Pallickal (also known as Pallikkal River) is a river in Kerala, India. It rises from the lower foothills of the Western Ghats near Kodumon at an elevation less than +60 MSL, north-east of Adoor. The river has a length of 42 km with a drainage area of 220 square kilometres and falls into the Vattakayal Lake near Karunagappally.

Course
The Pallickal River originates from the lower foothills of the Western Ghats near Kodumon, Pathanamthitta district.
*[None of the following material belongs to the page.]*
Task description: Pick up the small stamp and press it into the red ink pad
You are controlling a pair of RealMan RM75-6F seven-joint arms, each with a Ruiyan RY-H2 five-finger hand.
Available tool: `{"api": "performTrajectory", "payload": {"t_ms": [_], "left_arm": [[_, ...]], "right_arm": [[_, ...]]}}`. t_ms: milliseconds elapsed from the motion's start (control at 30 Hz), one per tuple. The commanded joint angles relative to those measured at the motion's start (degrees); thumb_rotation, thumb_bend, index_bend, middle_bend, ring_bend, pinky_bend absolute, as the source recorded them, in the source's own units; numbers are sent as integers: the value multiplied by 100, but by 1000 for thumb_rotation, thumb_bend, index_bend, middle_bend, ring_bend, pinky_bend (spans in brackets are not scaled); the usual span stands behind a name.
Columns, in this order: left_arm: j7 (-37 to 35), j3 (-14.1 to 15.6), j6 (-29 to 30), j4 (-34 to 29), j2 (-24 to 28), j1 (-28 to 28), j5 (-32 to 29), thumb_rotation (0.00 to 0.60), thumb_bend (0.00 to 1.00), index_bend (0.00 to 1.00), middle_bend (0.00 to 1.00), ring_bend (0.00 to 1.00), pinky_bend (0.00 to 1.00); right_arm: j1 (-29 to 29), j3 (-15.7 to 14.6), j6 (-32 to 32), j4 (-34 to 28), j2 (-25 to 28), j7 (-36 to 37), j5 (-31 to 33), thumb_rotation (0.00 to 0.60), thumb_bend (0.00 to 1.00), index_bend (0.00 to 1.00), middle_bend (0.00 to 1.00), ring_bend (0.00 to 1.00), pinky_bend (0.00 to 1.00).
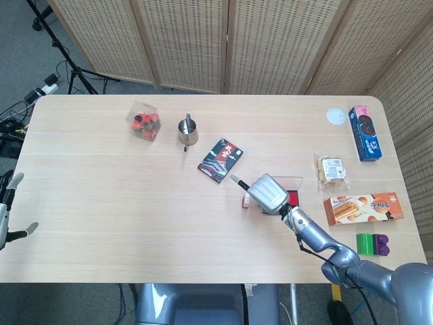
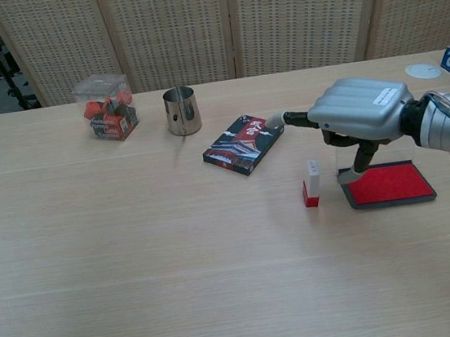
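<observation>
Reaching for the small stamp (image 2: 312, 183) is judged the step in hand: the right hand (image 2: 355, 113), fingers apart and holding nothing, is poised just above it. The stamp is seen upright on the counter (image 2: 137, 253), just beside the red ink pad (image 2: 386, 184). A lowering and pinch are called for next. Only the head view shows the left hand (image 1: 8, 210), idle and spread.

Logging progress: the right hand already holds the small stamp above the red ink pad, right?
Not quite. In the chest view the small stamp stands untouched on the table, left of the red ink pad. The right hand hovers above them, holding nothing.
</observation>
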Motion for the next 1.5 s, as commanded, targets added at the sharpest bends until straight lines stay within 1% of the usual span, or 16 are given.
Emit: {"api": "performTrajectory", "payload": {"t_ms": [33,333,633,933,1233,1367,1500], "left_arm": [[-10,-5,7,-5,7,2,-4,600,0,0,0,0,0],[-48,-10,-11,9,19,-3,-26,600,0,0,0,0,0],[-56,-3,2,1,26,2,-18,600,0,0,0,0,0],[-95,-3,-9,5,41,0,-21,600,0,0,0,0,0],[-121,-3,14,2,53,10,-11,600,0,0,0,0,0],[-139,-1,21,5,58,15,-6,600,0,0,0,0,0],[-148,2,7,12,59,9,-5,600,0,0,0,0,0]], "right_arm": [[51,52,-59,9,-69,-89,106,600,0,0,944,1000,1000],[137,187,-174,-34,-222,-269,446,600,0,0,944,1000,1000],[220,444,-361,-251,-390,-618,998,600,0,0,944,1000,1000],[237,487,-425,-390,-494,-1001,1330,600,0,0,944,1000,1000],[297,656,-465,-518,-702,-1280,1753,600,0,0,944,1000,1000],[315,678,-505,-666,-646,-1463,1903,600,0,0,943,1000,1000],[314,658,-675,-1013,-400,-1580,2092,600,0,4,944,1000,1000]]}}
It initially flows through several towns towards the west. It passes through the towns of Adoor, Vadakkathukavu, Peringanad, Nellimukal, Nooranad, Pallickal, Sooranad, Pavumpa, Pavumpa-Churuli, Thodiyur, Vadakkumthala, Kuttivattom, Mynagapally, Karunagapally, Ayanivelikulangara and Kandathil. at reaching Ponmana near Karunagapally the river empties into the Arabian Sea through Ashtamudi Lake. The flow of Pallikkal River and Pavumpa stream together forming the Vattakayal Lake which is surrounded by Pavumpa, Pavumpa - Churuli, Pavumpa-Manappally and Thodiyur. Pavumpa-Churuli, one of the most beautiful places Karunagappaly is lying in between the Vattakkayal and Pallikal river (Pallikkalaru).